In 1979, Chua would be commissioned to create 36 sketches of members of parliament and ministers during parliamentary meetings. He would continue to be commissioned to paint political figures such as then Senior Minister Lee Kuan Yew in 1991 as a May Day gift from the National Trades Union Congress, and historic events such as The Opening of the 8th Parliament for the Parliament of Singapore in 1992. Chua's 1998 portrait of Singapore's first president Yusof Ishak, for instance, can be found reproduced on Singapore's currency notes.

He would show his work in solo and group shows from the 1980s onwards, also holding joint exhibitions in 1980 and 1990 with oil painter Lee Boon Ngan, his wife.

In 1996, with the inauguration of the Singapore Art Museum, Chua's work would also be historicised in Channels & Confluences: A History of Singapore Art, a publication produced alongside the museum's opening. In 2007, the exhibition From Words to Pictures: Art During the Emergency would be held at the Singapore Art Museum, a show examining social realist artworks in Singapore through the historical frame of the Malayan Emergency, including works by Chua. In 2013, the former members of EAS held the exhibition 137km North of the Equator: A Story of the Equator Art Society and Realist Artists in Singapore at the Artcommune Gallery. With the opening of the National Gallery Singapore in 2015, Chua's work would be featured in and inspire the title of the inaugural exhibition at the Singapore Gallery, Siapa Nama Kamu? Art in Singapore since the 19th Century, its name taking from a detail in his oil painting, National Language Class (1959).

In 2015, Chua was awarded the Cultural Medallion for his contributions to the visual arts in Singapore.

== Art and influence==
Chua's oil painting National Language Class (1959) depicts Singaporeans of different ethnicities learning Malay—the national language of Singapore, Malaya, and the Malay World—to free themselves from English, the language of their colonial rulers. In preparation for merger with Malaya, left-wing Chinese school students at the time demanded to study Malay instead of English at their Chinese medium schools. The painting reflects this emerging Malayan national identity, with Malay language uniting different ethnic communities. Seated at a round table, which symbolizes equality, the Malay teacher poses two questions to his students: "Siapa nama kamu? Di-mana awak tinggal?" ("What is your name? Where do you live?"). These seemingly simple questions are loaded with political symbolism, illustrating the importance of Malay language as a social bridge and main means of communicating in Singapore during the late 1950s and early 1960s.
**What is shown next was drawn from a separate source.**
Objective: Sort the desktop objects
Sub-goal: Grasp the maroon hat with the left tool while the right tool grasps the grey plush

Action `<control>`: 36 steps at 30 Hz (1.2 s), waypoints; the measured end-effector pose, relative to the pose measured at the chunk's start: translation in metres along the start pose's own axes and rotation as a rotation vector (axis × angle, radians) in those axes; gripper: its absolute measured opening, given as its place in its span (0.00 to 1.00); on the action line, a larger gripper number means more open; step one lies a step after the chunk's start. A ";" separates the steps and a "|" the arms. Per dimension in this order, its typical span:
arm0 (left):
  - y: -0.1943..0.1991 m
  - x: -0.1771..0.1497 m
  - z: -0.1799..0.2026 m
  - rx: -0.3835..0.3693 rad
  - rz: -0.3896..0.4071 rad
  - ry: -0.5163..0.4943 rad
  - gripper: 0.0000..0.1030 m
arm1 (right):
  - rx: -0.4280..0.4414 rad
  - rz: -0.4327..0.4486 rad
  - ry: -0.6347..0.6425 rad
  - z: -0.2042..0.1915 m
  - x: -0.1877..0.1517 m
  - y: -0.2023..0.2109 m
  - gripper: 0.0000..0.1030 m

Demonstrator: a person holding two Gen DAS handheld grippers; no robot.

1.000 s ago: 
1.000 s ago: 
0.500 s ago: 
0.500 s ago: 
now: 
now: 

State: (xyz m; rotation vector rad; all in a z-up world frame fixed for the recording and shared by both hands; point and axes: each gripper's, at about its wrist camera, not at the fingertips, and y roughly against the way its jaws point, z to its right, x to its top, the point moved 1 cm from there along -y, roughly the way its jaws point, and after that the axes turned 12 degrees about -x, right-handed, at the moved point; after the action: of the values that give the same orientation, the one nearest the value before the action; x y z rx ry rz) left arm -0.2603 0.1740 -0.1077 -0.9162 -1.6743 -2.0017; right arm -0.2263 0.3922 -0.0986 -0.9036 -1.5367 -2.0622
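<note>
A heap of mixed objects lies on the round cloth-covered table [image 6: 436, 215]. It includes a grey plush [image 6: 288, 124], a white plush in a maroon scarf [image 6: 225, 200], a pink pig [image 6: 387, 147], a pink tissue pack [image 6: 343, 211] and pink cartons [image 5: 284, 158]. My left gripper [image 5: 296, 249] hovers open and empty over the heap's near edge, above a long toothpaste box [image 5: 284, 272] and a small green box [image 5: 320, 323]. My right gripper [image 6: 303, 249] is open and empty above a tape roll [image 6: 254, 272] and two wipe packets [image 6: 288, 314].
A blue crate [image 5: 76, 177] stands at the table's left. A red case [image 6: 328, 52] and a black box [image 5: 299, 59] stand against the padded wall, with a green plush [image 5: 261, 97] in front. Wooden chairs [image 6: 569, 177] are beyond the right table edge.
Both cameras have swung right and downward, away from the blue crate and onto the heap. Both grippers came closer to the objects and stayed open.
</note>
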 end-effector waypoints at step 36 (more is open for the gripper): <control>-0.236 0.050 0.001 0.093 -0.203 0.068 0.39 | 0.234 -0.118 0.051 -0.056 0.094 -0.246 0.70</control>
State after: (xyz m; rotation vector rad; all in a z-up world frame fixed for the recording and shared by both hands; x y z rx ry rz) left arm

Chua's art has inspired many other artists. For example, Koh Buck Song, the National Gallery Singapore's poet-in-residence 2021–22, in his book of poems and haiga art, the world anew (2023), has a poem titled "industry" that responds to Chua's painting Workers in a Canteen (1974), as well as a haiga artwork titled "racial harmony" inspired by Chua's painting Eating on Banana Leaves (1979).

== Personal life and death ==
Chua married Lee Boo Ngan (1939–2017) in 1961. They had two children, Chua Hong and Chua Yang. He died from pneumonia at his home in Bukit Timah in Singapore, on 10 July 2026, at the age of 94. He had previously suffered a stroke in 2021.